Die Firmen mit dem höchsten Verschuldungsgrad sind aktuell meist auch die mit dem höchsten Risiko. Grundsätzlich ist dies aber nicht der richtige Zeitpunkt für die Anpassung eines Aktienportfolios. Was immer man tut, es kann einen aktuell in die falsche Richtung führen. Wir wissen, was am meisten leidet, beispielsweise Freizeit und Reise, und wir wissen, was sich widerstandsfähiger gezeigt hat wie Versorger, Lebensmittelhersteller und -händler. Wenn es eine Erholung gibt, dann steigen meistens die Aktien am stärksten, die zuvor am stärksten verloren haben. Doch wenn man mitten in der Krise drinsteckt und nicht weiß, wie es weitergeht, dann ist es nicht der richtige Zeitpunkt zur Umschichtung.
Sie haben langfristige Aktienrenditen untersucht. Was können Anleger aktuell daraus lernen?

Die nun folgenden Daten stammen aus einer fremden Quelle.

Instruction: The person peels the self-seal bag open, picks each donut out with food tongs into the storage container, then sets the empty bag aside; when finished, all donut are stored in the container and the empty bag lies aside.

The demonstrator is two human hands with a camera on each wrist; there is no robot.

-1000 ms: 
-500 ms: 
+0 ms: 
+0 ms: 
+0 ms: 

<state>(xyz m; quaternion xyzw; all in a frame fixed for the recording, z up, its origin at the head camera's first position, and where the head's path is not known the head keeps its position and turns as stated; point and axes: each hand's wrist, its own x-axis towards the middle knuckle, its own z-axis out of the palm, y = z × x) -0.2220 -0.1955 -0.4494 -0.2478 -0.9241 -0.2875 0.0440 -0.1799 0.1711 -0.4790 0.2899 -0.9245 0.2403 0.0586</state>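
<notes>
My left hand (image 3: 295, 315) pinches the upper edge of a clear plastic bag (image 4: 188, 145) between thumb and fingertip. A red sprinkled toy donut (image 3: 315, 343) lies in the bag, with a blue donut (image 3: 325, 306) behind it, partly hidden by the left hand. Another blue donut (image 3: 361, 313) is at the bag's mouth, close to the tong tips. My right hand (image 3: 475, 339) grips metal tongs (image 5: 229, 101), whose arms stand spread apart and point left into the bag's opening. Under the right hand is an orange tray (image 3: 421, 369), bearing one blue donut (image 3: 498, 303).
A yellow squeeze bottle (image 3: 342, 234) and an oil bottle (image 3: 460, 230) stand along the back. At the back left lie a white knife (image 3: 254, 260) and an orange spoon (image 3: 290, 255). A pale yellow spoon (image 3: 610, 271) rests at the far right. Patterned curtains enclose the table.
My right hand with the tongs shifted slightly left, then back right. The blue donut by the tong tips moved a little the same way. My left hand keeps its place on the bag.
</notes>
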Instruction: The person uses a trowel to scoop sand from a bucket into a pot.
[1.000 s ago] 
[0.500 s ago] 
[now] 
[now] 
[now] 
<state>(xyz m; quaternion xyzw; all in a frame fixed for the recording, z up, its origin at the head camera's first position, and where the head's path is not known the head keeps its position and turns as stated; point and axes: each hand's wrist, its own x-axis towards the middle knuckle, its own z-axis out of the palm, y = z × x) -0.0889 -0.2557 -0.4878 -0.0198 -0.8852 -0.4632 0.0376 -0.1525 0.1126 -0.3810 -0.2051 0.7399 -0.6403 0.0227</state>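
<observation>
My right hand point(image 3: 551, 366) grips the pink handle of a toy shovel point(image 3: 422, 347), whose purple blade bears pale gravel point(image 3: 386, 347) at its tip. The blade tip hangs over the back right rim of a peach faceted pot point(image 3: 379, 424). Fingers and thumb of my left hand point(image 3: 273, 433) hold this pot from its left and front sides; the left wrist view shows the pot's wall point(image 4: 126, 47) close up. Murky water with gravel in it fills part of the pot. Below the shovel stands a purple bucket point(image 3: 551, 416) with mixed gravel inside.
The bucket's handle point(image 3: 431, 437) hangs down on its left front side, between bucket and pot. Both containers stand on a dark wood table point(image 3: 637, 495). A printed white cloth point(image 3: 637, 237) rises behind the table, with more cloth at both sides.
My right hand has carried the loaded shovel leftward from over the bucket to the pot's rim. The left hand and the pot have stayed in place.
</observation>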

Für die Berechnung der Rendite aller Anlagen ist der reale Zinssatz, also der Marktzins abzüglich der Inflationsrate, die Grundlage. Dazu kommt ein Zuschlag für eine gewisse Form von Risiko, das man mit einer Anlage wie Aktien eingeht. Derzeit sind die realen Zinssätze sehr niedrig, und sie waren dies schon, bevor Covid-19 auftauchte. Dies wird sehr lange so bleiben, weshalb Aktienanleger nur den Risikoaufschlag erwarten können. In den vergangenen 120 Jahren lag die Risikoprämie im Schnitt bei 4,3 Prozent pro Jahr.
Und in Zukunft?
Die Schätzung von Elroy Dimson, Mike Staunton und mir ist, dass die Risikoprämie für Aktien in den nächsten Jahrzehnten rund 3,5 Prozent pro Jahr betragen wird. Zwischendurch wird es immer wieder Phasen mit höheren und auch niedrigeren Risikoprämien geben. Derzeit sind wir in einer Situation mit einer sehr hohen Risikoprämie, weil die Märkte riskanter sind und Investoren risikoavers.
Und wenn sich alles beruhigt?
Die Prämie wird wieder sinken. Wir können dann gern das nächste Interview führen, und ich werde sagen: Die Risikoprämie für Aktien wird in den nächsten 50 Jahren im Jahresschnitt 3,5 Prozent betragen.